» TASK STATEMENT:
The expected output is exactly the lines below, starting at the line with "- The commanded" and ending at the line with "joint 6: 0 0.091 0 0", both included; no other line belongs in it.

» MATERIAL TO PROCESS:

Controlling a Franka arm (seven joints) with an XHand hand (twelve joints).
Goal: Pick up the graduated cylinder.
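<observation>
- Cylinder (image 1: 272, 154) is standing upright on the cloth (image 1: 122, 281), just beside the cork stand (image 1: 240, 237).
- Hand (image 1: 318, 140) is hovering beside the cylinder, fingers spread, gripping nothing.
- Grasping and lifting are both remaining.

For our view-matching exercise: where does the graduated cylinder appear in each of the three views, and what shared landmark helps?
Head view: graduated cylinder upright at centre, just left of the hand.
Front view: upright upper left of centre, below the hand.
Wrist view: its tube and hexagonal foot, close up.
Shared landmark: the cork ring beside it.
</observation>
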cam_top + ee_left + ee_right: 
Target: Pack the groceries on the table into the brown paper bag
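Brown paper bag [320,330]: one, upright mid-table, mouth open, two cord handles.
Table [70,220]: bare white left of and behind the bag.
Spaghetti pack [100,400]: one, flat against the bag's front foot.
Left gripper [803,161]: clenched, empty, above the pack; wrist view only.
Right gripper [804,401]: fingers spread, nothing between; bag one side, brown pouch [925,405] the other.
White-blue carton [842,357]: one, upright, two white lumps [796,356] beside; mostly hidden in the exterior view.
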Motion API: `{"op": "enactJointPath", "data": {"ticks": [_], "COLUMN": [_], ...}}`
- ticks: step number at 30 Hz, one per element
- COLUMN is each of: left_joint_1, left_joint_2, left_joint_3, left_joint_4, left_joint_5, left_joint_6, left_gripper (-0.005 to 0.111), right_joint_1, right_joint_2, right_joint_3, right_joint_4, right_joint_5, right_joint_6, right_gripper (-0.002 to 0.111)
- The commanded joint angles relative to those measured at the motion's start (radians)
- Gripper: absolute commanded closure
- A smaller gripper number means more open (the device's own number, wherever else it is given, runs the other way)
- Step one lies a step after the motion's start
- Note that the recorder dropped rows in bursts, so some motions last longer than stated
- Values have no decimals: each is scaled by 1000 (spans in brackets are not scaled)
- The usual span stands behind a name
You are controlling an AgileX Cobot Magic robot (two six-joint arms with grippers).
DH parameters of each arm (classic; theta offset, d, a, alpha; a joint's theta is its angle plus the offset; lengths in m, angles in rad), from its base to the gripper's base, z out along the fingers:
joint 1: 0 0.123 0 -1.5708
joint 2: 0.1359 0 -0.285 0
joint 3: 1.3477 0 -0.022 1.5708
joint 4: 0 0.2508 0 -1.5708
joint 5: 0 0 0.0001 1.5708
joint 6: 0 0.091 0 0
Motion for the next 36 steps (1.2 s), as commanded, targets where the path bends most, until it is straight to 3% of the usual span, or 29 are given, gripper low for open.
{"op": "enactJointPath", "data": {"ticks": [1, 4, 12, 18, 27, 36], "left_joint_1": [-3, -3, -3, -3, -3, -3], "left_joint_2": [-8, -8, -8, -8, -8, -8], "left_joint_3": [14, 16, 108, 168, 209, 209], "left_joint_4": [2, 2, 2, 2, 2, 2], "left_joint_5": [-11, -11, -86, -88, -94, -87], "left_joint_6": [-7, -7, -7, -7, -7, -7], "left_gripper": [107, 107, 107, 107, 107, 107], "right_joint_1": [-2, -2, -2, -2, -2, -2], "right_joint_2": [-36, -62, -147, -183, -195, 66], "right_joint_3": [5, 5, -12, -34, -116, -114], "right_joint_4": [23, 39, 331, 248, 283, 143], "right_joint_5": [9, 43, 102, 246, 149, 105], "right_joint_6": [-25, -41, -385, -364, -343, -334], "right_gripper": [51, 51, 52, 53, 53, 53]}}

» EXERCISE RESULT:
- The commanded joint angles relative to those measured at the motion's start (radians)
- Gripper: absolute commanded closure
- A smaller gripper number means more open (the device's own number, wherever else it is given, runs the other way)
- Step one lies a step after the motion's start
- Note that the recorder dropped rows in bursts, so some motions last longer than stated
- Values have no decimals: each is scaled by 1000 (spans in brackets are not scaled)
- The usual span stands behind a name
You are controlling an AgileX Cobot Magic robot (two six-joint arms with grippers).
DH parameters of each arm (classic; theta offset, d, a, alpha; a joint's theta is its angle plus the offset; lengths in m, angles in rad), from its base to the gripper's base, z out along the fingers:
joint 1: 0 0.123 0 -1.5708
joint 2: 0.1359 0 -0.285 0
joint 3: 1.3477 0 -0.022 1.5708
joint 4: 0 0.2508 0 -1.5708
joint 5: 0 0 0.0001 1.5708
joint 6: 0 0.091 0 0

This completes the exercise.